Pick out each line below containing "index".

Segment Start: AVAILABLE DATA

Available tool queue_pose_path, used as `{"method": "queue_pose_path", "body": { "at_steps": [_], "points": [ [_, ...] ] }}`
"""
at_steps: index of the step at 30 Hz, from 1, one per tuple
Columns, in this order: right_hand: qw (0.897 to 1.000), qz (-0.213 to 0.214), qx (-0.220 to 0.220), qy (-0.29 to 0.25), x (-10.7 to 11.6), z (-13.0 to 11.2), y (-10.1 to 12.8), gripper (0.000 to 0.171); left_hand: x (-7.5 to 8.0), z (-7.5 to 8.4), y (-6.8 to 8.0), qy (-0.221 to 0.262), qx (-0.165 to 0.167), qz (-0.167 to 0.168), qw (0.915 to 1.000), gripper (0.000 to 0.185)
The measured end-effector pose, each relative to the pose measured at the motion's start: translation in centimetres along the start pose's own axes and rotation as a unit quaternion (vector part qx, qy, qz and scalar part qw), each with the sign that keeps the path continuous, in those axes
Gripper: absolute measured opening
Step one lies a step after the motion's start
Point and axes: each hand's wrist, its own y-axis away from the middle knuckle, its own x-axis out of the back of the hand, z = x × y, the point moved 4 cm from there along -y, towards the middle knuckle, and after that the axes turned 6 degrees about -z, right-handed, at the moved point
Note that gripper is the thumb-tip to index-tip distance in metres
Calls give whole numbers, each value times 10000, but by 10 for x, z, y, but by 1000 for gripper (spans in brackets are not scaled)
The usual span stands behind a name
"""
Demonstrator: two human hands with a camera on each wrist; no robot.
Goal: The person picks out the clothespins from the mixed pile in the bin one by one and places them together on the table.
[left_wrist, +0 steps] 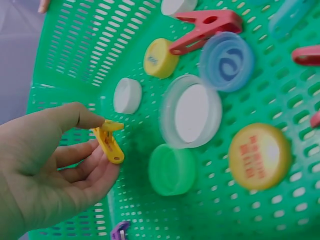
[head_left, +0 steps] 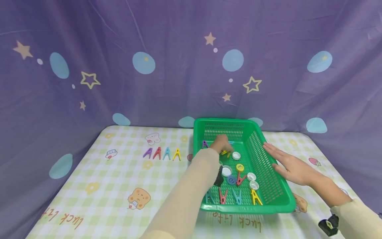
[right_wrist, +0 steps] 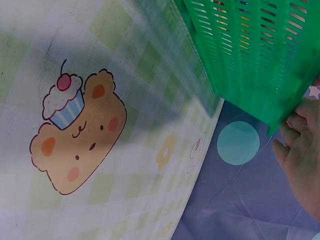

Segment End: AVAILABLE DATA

* [RESULT OF THIS TASK]
at_steps: index of the step at 30 Hz, from 1, one per tuple
Note that gripper is the thumb-tip to index-tip distance in metres

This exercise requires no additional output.